Please take the lines from the one holding "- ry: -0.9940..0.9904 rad" through the one holding "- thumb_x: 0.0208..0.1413" in the data below and copy them exactly.

[[ Supplied entries open ]]

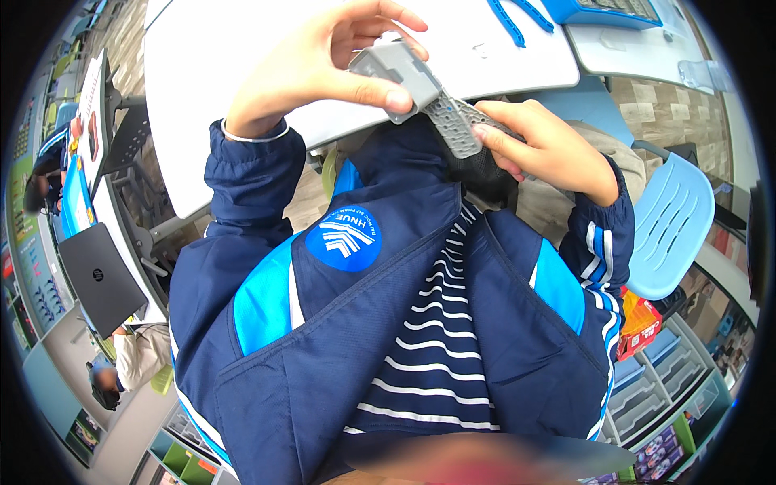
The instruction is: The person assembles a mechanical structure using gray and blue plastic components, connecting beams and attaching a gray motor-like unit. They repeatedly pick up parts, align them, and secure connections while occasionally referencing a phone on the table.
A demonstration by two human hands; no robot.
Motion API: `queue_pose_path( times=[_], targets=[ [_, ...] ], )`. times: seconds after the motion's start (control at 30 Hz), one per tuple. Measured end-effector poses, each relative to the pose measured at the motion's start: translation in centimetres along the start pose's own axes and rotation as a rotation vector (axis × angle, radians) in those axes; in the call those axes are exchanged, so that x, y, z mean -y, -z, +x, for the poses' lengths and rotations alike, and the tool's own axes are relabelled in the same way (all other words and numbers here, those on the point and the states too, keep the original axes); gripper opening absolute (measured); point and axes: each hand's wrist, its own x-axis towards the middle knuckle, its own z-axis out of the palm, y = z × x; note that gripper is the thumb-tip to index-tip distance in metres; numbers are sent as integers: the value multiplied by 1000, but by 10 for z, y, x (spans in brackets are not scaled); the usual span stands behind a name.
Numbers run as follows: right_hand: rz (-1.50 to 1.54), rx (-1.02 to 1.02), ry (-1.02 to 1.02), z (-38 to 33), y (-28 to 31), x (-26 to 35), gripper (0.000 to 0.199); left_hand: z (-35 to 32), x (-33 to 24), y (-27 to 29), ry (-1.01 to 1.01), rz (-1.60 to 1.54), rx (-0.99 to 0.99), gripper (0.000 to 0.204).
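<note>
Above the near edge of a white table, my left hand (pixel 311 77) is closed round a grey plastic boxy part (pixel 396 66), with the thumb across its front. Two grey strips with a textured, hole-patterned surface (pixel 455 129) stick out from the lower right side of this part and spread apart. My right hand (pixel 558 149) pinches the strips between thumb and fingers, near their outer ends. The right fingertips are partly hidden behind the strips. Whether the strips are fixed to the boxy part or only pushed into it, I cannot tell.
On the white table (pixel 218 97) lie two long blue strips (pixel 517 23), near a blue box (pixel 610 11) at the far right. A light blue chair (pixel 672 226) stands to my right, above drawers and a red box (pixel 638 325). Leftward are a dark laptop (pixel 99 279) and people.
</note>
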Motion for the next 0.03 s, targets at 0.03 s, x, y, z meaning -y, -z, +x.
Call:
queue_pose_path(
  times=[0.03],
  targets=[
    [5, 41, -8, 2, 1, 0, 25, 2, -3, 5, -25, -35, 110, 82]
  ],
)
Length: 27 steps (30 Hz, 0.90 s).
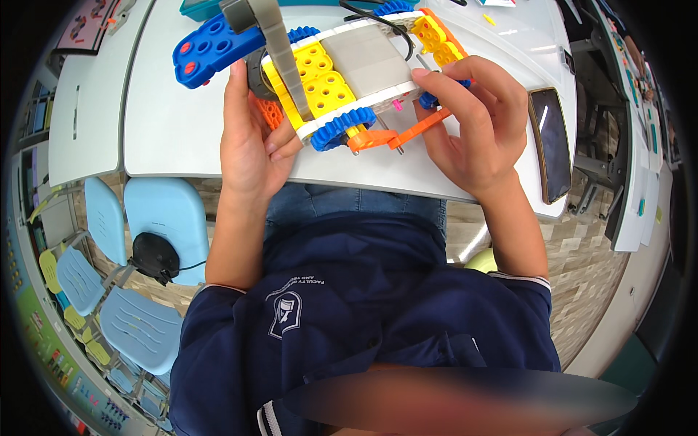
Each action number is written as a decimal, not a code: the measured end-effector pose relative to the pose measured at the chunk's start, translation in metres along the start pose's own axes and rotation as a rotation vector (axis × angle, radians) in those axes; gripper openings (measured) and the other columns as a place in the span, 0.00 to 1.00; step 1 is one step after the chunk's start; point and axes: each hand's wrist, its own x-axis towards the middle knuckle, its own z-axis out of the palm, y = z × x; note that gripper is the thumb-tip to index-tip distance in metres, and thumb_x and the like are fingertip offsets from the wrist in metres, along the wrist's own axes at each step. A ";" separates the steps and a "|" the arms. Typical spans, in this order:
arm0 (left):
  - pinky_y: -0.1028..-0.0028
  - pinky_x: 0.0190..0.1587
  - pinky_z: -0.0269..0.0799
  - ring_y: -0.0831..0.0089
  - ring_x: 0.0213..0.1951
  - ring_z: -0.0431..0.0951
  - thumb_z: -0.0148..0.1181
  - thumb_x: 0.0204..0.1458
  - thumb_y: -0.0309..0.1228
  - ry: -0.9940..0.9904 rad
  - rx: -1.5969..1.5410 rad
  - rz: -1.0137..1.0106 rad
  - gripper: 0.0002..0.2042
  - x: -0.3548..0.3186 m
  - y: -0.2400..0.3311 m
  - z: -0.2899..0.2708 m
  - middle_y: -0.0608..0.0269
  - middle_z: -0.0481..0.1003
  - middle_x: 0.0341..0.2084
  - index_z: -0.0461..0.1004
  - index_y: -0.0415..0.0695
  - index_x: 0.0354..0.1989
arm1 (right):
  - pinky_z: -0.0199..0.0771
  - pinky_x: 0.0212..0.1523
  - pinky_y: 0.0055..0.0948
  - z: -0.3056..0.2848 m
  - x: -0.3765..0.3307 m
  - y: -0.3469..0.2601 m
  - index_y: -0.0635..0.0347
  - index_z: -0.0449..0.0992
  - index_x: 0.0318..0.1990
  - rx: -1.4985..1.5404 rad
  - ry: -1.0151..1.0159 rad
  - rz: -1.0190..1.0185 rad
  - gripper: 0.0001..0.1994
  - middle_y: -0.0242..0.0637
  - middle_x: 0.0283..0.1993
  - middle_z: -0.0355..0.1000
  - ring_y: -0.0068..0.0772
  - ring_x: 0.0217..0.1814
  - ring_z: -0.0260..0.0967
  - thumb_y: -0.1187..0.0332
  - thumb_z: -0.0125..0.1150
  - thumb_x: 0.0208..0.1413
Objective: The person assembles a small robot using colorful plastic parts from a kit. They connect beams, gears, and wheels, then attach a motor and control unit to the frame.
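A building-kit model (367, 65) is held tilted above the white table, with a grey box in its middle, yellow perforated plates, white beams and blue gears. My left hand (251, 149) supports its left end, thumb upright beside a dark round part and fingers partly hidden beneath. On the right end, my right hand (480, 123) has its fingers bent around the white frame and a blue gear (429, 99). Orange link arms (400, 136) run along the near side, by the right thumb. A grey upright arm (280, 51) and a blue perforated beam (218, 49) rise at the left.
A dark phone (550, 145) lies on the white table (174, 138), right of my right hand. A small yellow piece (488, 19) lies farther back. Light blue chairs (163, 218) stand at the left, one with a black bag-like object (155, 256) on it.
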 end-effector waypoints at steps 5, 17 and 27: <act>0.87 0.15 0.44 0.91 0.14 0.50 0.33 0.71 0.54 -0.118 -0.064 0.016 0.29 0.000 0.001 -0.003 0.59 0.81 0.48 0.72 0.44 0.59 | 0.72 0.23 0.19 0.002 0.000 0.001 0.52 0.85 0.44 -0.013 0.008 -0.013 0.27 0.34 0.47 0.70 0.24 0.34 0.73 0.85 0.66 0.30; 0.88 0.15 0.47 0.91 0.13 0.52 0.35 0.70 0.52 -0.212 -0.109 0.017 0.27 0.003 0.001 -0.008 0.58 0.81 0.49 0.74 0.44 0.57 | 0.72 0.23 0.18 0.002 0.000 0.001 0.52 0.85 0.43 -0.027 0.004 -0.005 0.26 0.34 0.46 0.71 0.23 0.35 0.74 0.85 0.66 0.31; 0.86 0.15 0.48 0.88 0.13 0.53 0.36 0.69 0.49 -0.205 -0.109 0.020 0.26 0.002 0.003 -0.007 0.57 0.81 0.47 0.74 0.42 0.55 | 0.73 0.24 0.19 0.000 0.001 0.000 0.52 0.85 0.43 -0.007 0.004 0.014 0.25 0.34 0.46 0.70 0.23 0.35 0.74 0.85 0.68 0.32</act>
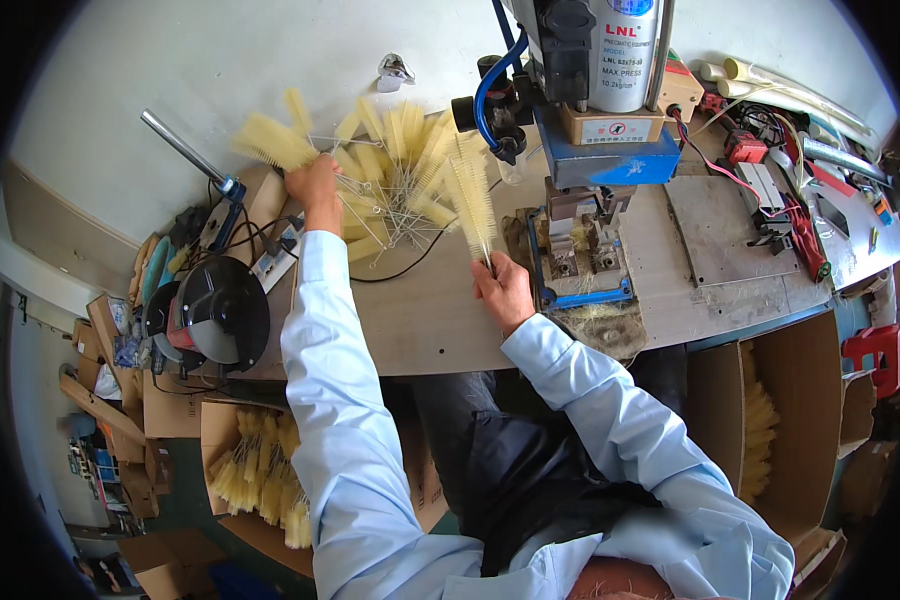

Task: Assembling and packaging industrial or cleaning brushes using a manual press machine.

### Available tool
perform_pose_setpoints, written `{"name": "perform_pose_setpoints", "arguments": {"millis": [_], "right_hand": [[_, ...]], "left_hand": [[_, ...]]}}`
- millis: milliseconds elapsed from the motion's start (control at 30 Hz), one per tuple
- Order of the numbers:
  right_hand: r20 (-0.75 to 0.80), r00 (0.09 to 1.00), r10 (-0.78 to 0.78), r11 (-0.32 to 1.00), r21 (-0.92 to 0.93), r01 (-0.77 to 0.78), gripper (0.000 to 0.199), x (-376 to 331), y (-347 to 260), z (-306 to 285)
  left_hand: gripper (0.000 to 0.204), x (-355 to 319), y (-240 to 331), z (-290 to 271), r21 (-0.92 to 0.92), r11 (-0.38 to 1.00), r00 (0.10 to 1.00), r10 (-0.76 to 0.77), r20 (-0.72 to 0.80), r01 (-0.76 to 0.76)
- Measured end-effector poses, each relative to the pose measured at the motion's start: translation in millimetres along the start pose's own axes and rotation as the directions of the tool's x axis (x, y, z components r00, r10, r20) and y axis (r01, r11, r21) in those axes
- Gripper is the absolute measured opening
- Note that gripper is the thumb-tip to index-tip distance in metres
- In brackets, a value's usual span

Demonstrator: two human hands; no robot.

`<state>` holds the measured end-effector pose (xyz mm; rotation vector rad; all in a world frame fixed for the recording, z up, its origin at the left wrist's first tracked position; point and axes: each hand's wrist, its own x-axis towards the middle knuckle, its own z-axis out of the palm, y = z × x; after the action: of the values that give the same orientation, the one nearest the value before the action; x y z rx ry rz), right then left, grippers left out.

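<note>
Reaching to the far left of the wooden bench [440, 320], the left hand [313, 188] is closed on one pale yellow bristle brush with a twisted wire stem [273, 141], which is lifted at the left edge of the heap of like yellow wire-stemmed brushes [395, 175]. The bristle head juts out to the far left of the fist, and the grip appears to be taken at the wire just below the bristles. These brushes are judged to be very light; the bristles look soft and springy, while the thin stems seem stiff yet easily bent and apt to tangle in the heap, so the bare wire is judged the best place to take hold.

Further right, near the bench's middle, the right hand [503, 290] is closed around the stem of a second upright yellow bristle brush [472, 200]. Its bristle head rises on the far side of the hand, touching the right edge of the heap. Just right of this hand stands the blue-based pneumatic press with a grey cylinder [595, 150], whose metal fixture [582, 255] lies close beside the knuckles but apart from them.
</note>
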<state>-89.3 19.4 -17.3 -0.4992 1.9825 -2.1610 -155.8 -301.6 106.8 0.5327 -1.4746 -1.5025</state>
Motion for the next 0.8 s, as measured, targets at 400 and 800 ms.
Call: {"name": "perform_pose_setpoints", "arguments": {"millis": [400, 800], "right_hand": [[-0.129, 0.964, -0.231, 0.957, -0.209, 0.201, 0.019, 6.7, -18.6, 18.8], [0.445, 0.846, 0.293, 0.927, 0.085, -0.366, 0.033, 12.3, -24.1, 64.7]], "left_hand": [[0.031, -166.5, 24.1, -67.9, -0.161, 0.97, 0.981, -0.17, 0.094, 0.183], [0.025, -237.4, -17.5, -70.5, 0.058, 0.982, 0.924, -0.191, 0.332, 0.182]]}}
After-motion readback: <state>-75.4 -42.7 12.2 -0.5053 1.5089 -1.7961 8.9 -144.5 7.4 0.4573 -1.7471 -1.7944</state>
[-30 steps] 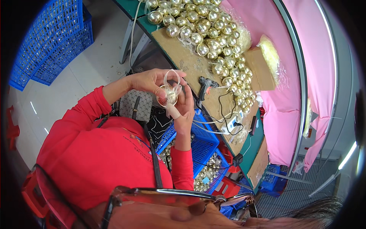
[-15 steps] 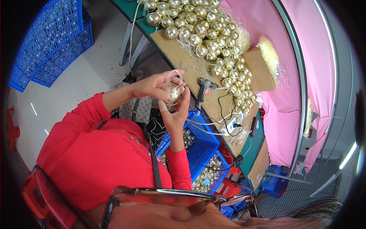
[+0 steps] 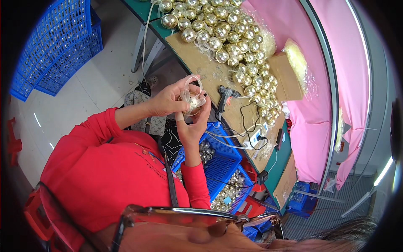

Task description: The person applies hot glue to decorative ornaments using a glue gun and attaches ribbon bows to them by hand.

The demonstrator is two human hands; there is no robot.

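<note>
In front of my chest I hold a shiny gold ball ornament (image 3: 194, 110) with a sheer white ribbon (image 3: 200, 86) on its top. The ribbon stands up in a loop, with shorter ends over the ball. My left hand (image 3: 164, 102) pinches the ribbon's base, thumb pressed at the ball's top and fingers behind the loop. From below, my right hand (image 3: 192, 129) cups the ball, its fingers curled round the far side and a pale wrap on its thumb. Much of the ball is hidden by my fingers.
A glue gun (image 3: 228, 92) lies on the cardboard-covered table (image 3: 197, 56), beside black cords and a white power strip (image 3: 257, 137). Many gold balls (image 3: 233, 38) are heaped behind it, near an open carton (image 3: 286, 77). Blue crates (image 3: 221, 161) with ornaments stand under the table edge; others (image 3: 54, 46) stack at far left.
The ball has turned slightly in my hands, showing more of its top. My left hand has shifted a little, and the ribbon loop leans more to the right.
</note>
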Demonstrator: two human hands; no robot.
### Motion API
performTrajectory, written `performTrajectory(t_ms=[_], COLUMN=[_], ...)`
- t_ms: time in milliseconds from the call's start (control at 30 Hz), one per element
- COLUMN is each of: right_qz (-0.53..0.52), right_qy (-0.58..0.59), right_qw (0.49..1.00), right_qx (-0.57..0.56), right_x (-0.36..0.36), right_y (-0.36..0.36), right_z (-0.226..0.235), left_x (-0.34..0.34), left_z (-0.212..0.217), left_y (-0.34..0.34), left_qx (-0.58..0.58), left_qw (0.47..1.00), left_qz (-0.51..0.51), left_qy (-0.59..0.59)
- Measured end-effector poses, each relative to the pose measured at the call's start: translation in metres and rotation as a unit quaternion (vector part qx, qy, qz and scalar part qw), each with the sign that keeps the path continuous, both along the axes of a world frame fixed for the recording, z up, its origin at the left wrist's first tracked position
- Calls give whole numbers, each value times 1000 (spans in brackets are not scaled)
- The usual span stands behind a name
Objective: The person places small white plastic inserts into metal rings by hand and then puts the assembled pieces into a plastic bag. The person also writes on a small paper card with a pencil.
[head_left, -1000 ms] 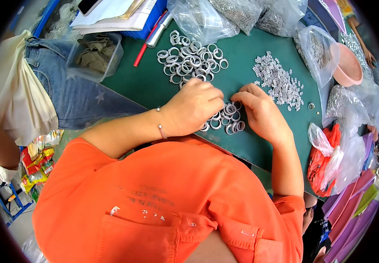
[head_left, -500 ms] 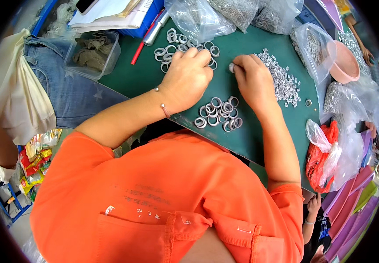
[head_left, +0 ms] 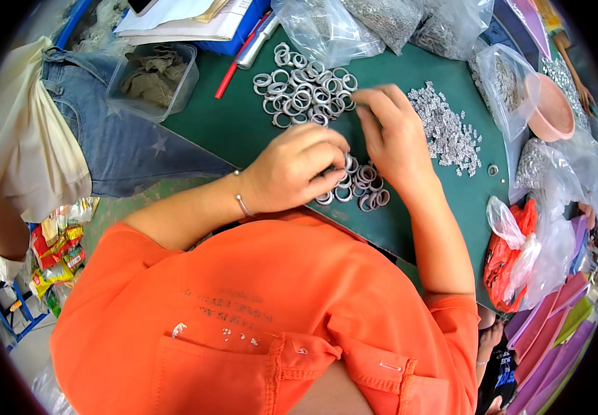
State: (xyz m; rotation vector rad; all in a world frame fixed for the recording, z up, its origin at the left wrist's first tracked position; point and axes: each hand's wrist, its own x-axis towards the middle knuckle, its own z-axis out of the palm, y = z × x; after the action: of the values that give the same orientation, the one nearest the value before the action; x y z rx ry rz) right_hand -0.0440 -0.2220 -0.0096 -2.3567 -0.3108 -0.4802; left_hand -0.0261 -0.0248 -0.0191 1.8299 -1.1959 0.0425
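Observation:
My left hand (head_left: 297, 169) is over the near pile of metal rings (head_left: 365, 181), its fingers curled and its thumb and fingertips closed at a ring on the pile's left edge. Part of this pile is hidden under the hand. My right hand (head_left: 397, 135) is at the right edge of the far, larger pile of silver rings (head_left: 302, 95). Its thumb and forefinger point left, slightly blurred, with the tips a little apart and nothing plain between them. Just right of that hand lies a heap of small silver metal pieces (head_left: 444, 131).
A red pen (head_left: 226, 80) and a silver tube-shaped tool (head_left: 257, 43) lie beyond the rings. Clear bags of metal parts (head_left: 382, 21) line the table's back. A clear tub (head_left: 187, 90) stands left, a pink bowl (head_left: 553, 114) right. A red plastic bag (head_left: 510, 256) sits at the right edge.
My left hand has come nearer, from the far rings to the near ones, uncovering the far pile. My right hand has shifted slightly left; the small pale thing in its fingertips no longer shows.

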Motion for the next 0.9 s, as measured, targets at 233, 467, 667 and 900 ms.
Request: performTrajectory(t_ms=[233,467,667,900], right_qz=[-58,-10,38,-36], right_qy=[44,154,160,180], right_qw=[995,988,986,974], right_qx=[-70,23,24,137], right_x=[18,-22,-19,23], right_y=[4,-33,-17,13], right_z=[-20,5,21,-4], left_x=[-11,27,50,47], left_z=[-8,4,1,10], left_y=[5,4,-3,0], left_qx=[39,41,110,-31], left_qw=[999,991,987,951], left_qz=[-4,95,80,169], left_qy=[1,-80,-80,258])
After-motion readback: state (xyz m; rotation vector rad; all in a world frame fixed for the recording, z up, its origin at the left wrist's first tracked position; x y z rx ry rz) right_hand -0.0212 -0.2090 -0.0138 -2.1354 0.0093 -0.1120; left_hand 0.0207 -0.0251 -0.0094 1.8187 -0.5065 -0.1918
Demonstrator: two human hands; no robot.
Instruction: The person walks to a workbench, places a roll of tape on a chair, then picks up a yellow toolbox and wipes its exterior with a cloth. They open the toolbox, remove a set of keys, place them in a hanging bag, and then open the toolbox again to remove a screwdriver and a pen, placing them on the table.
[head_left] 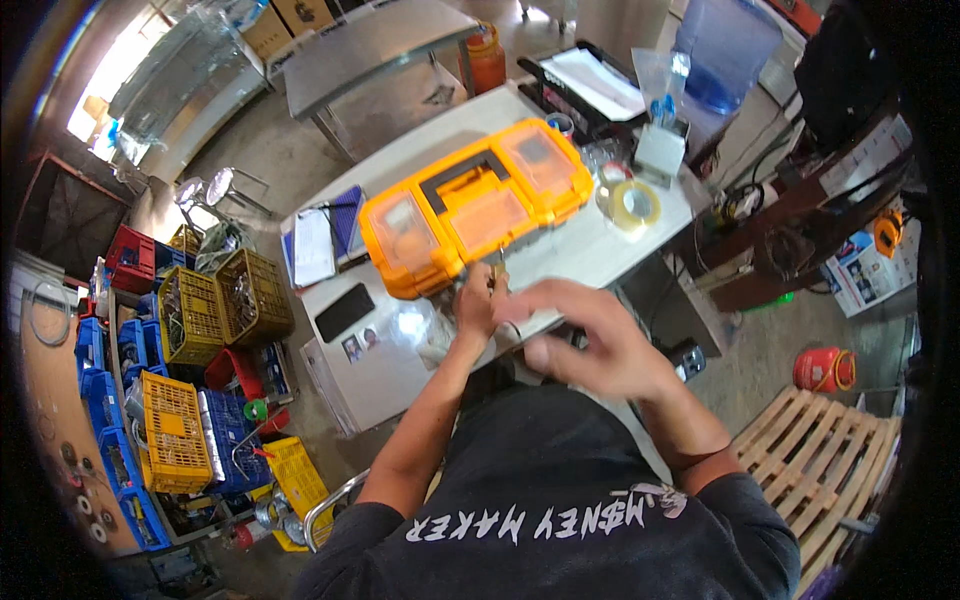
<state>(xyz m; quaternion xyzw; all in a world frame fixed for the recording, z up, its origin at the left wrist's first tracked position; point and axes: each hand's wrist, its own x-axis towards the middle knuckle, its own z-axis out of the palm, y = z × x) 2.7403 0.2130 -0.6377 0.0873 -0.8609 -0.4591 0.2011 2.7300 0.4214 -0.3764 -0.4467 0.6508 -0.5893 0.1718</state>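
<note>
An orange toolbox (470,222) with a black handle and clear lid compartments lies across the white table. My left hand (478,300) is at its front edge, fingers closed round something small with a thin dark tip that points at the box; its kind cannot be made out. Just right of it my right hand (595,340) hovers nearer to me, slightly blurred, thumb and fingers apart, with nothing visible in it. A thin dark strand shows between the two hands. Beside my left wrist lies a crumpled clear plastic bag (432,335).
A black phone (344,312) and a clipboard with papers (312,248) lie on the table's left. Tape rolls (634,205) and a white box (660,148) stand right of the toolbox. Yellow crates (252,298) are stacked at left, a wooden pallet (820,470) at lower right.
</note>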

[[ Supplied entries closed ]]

Worked solution:
  - ry: -0.9940..0.9904 rad
  - rx: -1.5969..1.5410 rad
  - rz: -1.0137..1.0106 rad
  - gripper: 0.0002..0.2042
  - x: -0.3548..0.3186 m
  - y: -0.2400..0.3311 m
  - z: -0.2899..0.2708 m
  - middle_y: -0.0608..0.0269
  - middle_z: -0.0481..0.1003
  - middle_x: 0.0341..0.2084
  - index_z: -0.0461..0.1004
  - index_y: -0.0415..0.0695
  - index_x: 0.0354..0.1989
arm1 (right):
  - pinky_z: -0.0199..0.0771
  - pinky_x: 0.0212..0.1523
  - pinky_y: 0.0055..0.0948
  - z: -0.3056..0.2848 m
  - x: -0.3765..0.3307 m
  - y: -0.3469..0.2601 m
  - index_y: -0.0635..0.0347
  - index_z: -0.0449..0.0992
  - index_x: 0.0318..0.1990
  - rx: -1.4985..1.5404 rad
  - ry: -1.0151..1.0159 rad
  - rz: -1.0190..1.0185 rad
  - gripper: 0.0001..0.1994
  - middle_y: -0.0242..0.0637
  - middle_x: 0.0283..0.1993
  - middle_z: -0.0355..0.1000
  - ring_y: -0.0068..0.0772
  - ring_x: 0.0217..0.1814
  - ring_z: -0.0260..0.0967
  - thumb_y: -0.1187..0.0332
  - thumb_z: -0.0125..0.1150
  - thumb_x: 0.0208..0.1413

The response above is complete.